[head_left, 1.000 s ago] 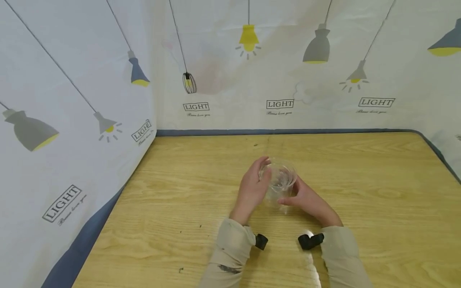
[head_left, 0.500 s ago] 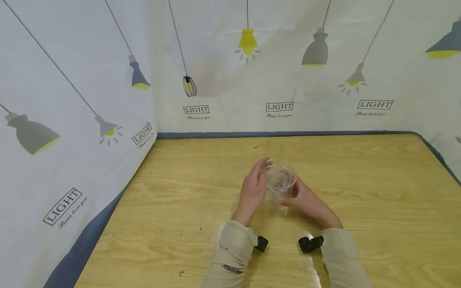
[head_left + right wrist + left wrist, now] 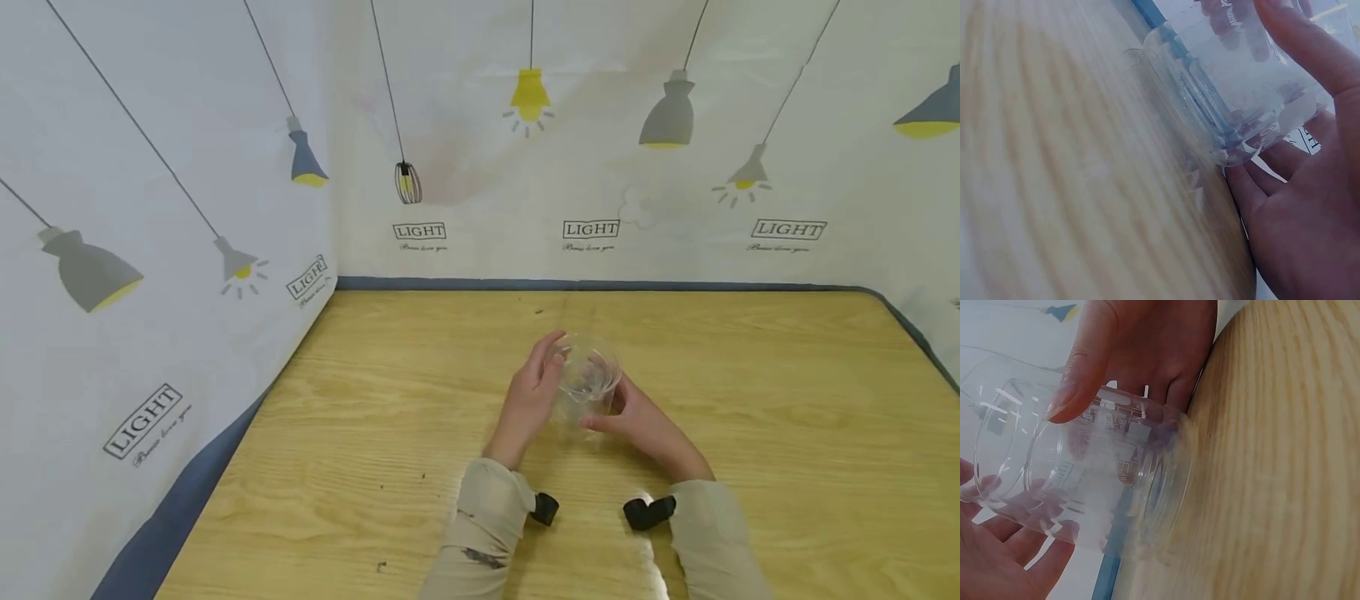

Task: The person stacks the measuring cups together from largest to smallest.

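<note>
A clear glass beaker (image 3: 588, 383) stands upright between both hands over the wooden table, with white printed markings in the left wrist view. Inside it a second glass rim (image 3: 1038, 447) shows, as if a smaller vessel sits in it. My left hand (image 3: 527, 404) holds the upper left side by the rim, with the thumb on the near side. Lower down on the right, my right hand (image 3: 652, 425) grips the beaker, thumb in front and fingers (image 3: 1285, 156) behind. Its base lies close to the tabletop; whether it touches, I cannot tell.
The wooden table (image 3: 337, 433) reaches back to a blue-edged white curtain (image 3: 480, 183) printed with lamps, which also runs along the left. A black wrist device (image 3: 648, 510) sticks out from the right sleeve, another (image 3: 545, 508) from the left.
The head view has shifted slightly. Both hands stay around the beaker in nearly the same place; the left thumb moves a little at the rim.
</note>
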`<action>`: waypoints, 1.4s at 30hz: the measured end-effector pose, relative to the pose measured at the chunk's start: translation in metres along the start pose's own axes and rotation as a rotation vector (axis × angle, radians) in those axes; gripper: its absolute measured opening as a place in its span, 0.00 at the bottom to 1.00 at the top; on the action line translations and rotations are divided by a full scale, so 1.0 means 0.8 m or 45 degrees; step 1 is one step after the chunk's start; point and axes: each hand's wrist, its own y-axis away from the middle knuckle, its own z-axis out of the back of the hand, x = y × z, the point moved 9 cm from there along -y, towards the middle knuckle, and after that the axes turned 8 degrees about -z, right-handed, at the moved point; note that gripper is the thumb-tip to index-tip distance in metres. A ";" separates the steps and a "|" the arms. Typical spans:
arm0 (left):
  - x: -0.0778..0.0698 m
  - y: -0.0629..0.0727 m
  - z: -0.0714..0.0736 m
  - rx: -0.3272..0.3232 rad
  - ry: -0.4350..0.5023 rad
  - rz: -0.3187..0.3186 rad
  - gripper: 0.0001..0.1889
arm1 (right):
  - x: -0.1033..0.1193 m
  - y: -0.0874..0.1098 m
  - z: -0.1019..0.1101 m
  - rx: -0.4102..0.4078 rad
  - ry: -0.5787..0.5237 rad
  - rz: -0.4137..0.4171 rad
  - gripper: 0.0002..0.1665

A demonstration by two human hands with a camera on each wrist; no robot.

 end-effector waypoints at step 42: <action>0.008 0.002 0.000 0.071 0.107 0.060 0.20 | -0.001 0.000 0.000 -0.010 0.018 -0.049 0.54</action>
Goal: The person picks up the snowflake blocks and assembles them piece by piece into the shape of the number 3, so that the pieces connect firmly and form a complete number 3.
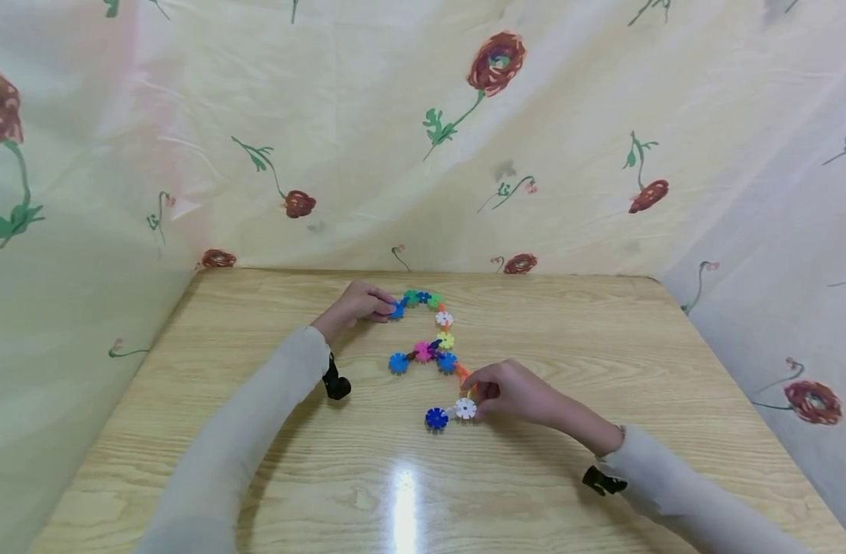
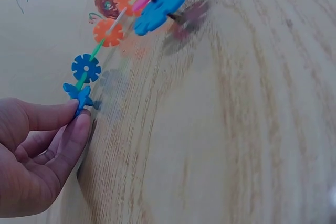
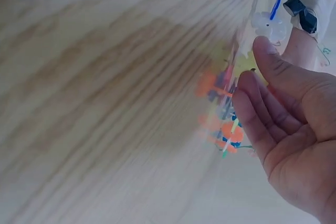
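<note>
A chain of notched plastic discs (image 1: 444, 340), slotted together in many colours, winds across the wooden table in a curve like a 3. At its far end my left hand (image 1: 362, 302) pinches a blue disc (image 2: 83, 98) between thumb and fingers. My right hand (image 1: 513, 391) is at the lower right bend, its thumb and fingertips around a yellow disc (image 3: 243, 62) that they partly hide. Beside those fingers are a white disc (image 1: 466, 408) and the dark blue disc (image 1: 437, 418) at the near end. A light blue disc (image 1: 398, 363) ends the middle branch.
The wooden table (image 1: 326, 477) reaches back to a flower-printed cloth (image 1: 368, 138) that hangs behind it and on both sides. Black wrist cameras (image 1: 336, 378) are strapped at both sleeves. A bright reflection lies on the near tabletop.
</note>
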Demonstrator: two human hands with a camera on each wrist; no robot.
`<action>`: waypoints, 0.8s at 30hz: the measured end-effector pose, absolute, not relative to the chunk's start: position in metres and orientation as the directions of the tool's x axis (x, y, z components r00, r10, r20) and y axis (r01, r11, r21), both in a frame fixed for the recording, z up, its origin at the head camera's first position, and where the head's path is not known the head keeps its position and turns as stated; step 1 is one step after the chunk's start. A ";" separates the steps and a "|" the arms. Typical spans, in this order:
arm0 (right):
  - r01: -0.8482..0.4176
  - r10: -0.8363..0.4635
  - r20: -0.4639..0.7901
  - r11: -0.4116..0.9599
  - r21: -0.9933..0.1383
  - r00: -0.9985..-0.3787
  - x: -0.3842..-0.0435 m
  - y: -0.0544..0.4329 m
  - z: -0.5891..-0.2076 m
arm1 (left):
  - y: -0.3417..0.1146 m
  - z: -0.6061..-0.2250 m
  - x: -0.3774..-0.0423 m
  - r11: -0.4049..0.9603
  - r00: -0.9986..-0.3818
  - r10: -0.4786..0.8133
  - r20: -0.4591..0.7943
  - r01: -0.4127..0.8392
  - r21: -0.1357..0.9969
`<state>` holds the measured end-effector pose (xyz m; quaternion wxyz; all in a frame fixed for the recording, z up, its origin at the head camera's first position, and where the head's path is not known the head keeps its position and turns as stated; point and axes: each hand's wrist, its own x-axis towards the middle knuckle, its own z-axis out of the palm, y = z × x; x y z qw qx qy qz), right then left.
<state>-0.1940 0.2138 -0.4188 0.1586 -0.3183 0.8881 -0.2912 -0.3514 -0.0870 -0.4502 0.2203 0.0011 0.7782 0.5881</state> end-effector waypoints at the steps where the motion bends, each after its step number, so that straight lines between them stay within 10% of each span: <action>1: -0.469 -0.648 -0.095 0.637 -0.612 -0.756 -0.194 0.213 -0.418 | -0.086 -0.450 -0.351 0.307 -0.903 0.262 -0.341 -0.257 0.916; 24: -0.534 -0.675 -0.081 0.646 -0.546 -0.734 -0.201 0.192 -0.423 | -0.087 -0.451 -0.362 0.249 -0.887 0.278 -0.369 -0.305 0.919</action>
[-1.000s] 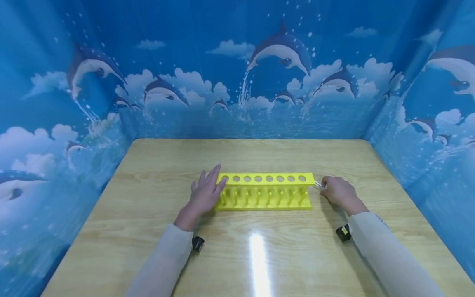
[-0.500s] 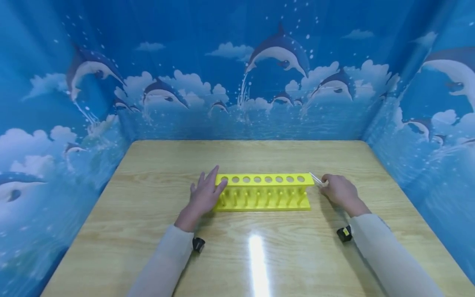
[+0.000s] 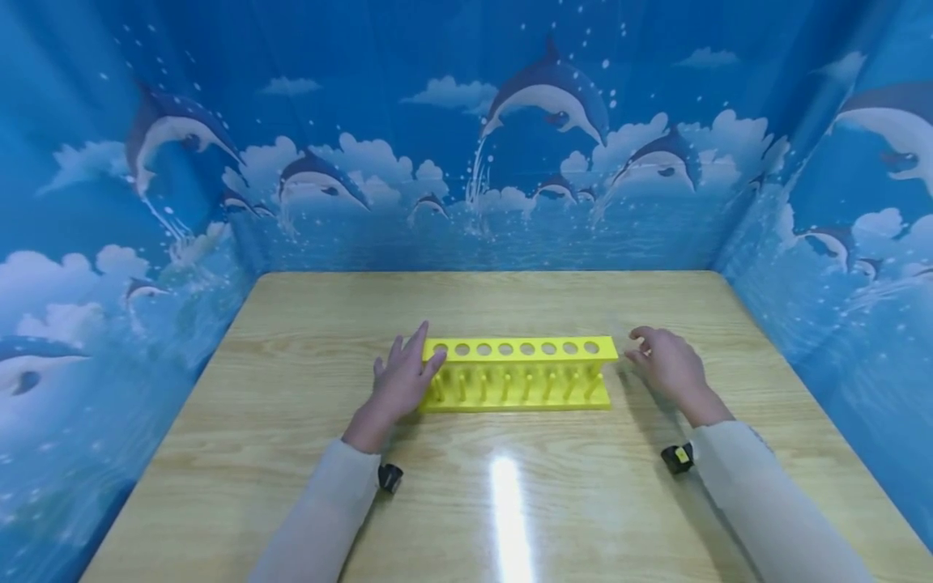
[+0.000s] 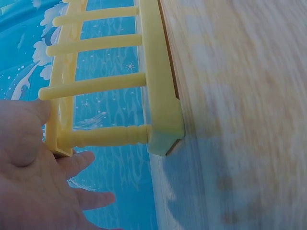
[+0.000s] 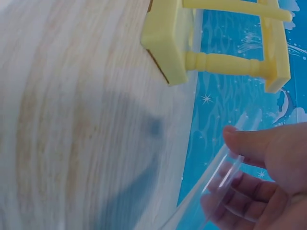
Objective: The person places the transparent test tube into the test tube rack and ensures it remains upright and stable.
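Observation:
A yellow test tube rack [image 3: 517, 405] stands in the middle of the table, a row of round holes along its top board and a row of pegs below. My left hand [image 3: 401, 379] holds the left end of its top board between thumb and index finger, the other fingers spread away. Just off the rack's right end is my right hand [image 3: 669, 366]. Seen in the right wrist view, it holds a clear test tube [image 5: 218, 179] at a slant, thumb on one side and curled fingers on the other. In the head view the tube is barely visible.
Beneath everything is a light wood-grain table [image 3: 328, 308], with a bright light streak near the front. Blue curtains [image 3: 364, 235] printed with dolphins and clouds close off the back and both sides. A small black device [image 3: 678, 458] sits at each wrist.
The right hand has shifted slightly up and its fingers have spread a little. The tube, plain beside the rack before, has turned and hardly shows now. The left hand and rack keep their place.

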The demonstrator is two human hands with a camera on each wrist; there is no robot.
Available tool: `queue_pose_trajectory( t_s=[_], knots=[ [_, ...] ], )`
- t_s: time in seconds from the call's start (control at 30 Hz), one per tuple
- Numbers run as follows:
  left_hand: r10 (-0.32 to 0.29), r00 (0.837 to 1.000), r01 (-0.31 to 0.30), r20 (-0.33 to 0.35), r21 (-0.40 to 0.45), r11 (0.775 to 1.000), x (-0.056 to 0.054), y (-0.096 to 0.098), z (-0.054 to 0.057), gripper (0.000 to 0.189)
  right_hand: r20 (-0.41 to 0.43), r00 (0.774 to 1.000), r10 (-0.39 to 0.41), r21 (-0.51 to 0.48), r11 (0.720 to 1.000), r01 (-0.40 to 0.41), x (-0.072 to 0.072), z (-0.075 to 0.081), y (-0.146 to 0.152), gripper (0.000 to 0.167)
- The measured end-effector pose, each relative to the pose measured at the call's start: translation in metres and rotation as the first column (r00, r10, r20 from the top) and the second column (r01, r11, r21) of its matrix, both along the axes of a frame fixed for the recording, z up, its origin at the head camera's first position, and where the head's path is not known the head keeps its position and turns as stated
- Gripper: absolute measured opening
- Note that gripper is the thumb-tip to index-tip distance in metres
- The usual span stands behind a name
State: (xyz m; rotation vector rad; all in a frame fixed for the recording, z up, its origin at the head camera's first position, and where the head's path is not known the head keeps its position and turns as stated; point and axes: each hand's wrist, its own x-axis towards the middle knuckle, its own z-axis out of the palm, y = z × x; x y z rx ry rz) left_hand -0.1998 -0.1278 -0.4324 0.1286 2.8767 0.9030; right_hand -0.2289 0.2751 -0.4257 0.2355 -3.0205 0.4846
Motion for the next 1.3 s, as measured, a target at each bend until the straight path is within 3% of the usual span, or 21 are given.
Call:
queue_pose_trajectory(
  t_s=[0.3, 0.53, 0.8, 1.07, 1.3],
  knots=[
    [0.027, 0.999, -0.029, -0.022, -0.067, 0.997, 0.0, 0.002, -0.002, 0.071, -0.09, 0.996, -0.025, -0.086, 0.996, 0.017, 0.0, 0.005, -0.005, 0.036],
    [0.033, 0.999, -0.035, -0.03, -0.065, 0.997, 0.0, 0.003, -0.003, 0.071, -0.217, 0.974, -0.064, -0.18, 0.983, 0.024, 0.001, 0.008, -0.011, 0.035],
    [0.021, 1.0, -0.021, -0.013, -0.033, 0.999, -0.001, 0.002, -0.002, 0.074, -0.35, 0.928, -0.128, -0.318, 0.948, 0.011, 0.002, 0.012, -0.018, 0.034],
    [-0.002, 1.0, 0.002, 0.013, 0.026, 1.0, -0.001, 0.0, 0.0, 0.072, -0.407, 0.89, -0.206, -0.44, 0.898, 0.007, 0.005, 0.021, -0.023, 0.033],
    [-0.013, 1.0, 0.013, 0.022, 0.033, 0.999, -0.001, -0.002, 0.001, 0.073, -0.507, 0.829, -0.237, -0.522, 0.849, -0.077, 0.005, 0.026, -0.031, 0.03]
  ],
)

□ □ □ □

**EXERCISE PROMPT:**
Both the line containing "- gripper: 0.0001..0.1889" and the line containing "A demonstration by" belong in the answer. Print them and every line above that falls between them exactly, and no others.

**RESULT OF THE EXERCISE:**
  - gripper: 0.0001..0.1889
arm1 (right):
  - x: -0.1033..0.1193 m
  - y: -0.0874..0.1098 m
  - z: -0.1019..0.1101 m
  - rx: -0.4102..0.4078 rad
  - ry: -0.5787..0.5237 rad
  - rz: -0.4137..0.4171 rad
  - gripper: 0.0002..0.1665

A demonstration by two human hands with a camera on each wrist; no robot.

The output is finished and nothing more is needed.